* WORK ORDER: Leaving out every picture, quote the data below exactly as it appears.

* GIVEN DATA:
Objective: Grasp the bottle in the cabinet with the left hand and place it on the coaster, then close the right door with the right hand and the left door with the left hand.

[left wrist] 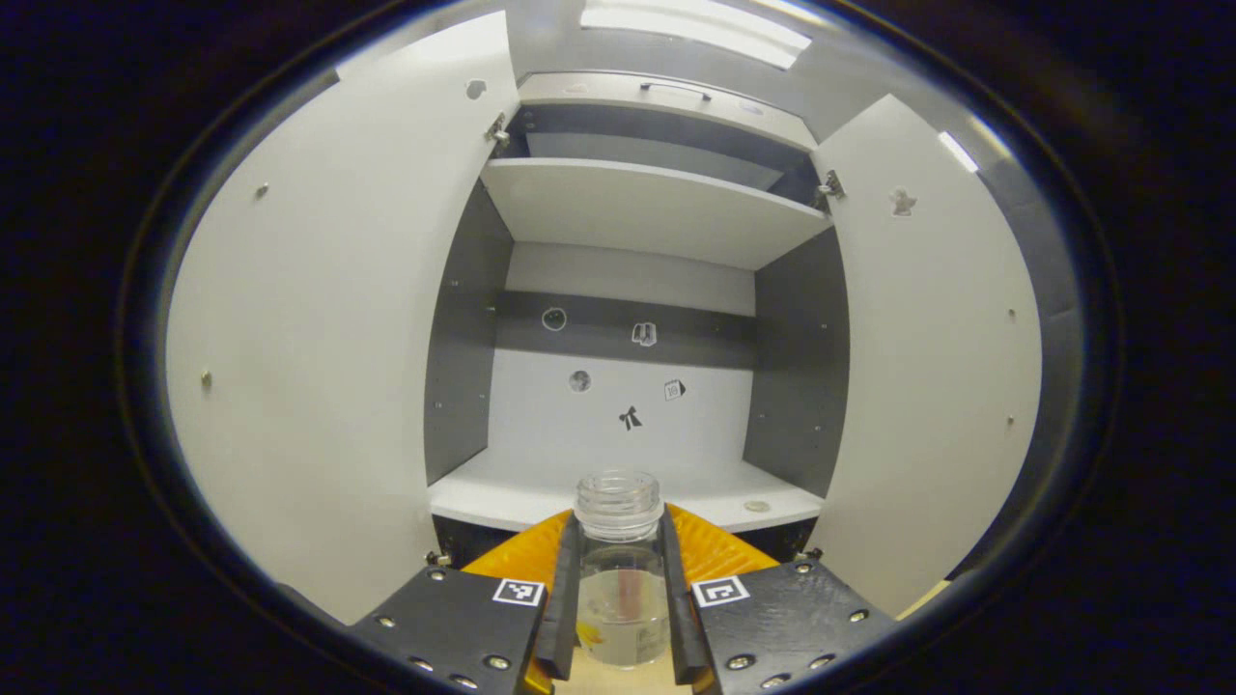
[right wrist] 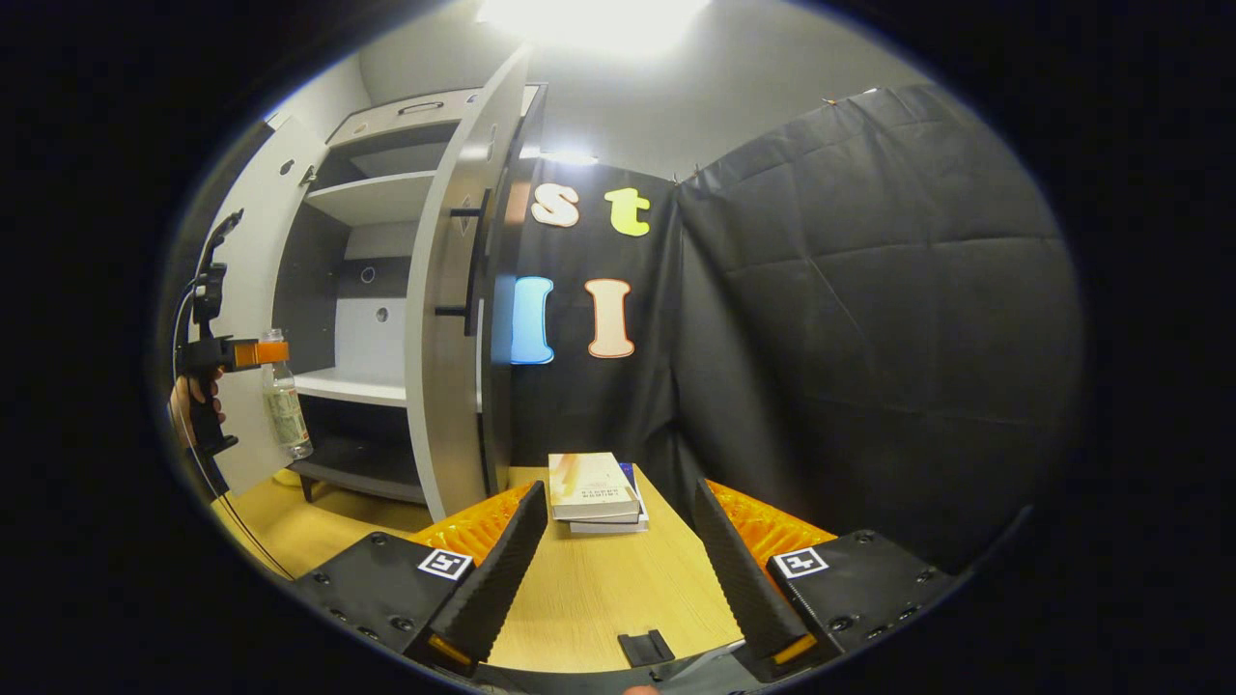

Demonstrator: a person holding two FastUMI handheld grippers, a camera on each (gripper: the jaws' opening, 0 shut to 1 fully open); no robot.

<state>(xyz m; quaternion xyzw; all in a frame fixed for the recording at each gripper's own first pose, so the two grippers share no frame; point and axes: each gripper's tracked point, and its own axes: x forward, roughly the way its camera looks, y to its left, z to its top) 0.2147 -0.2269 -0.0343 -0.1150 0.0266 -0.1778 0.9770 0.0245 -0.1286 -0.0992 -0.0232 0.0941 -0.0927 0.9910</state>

* YOUR SOLUTION:
Objective: Grasp the bottle in the cabinet with the left hand and place it on the coaster, then close the right door with the right hand and the left door with the left hand.

[left wrist] 
[right wrist] 

Demonstrator: a person holding two FastUMI handheld grippers, a camera on each (gripper: the jaws' opening, 0 shut to 1 fully open); no robot.

<state>(xyz m; quaternion xyzw; all in a frame fixed for the recording at each gripper's own first pose, so the two grippers share no frame; point and axes: each gripper's tracked point, and its own axes: x forward, roughly the way its camera looks, y to its left, z to its top) 0.2147 -0.2269 -0.0343 -0.1150 0.0266 -0.1778 0.9770 0.0245 -0.1286 -0.0992 -0.0232 0.0941 -0.0927 0.9910</state>

The work is done, and the output is complete.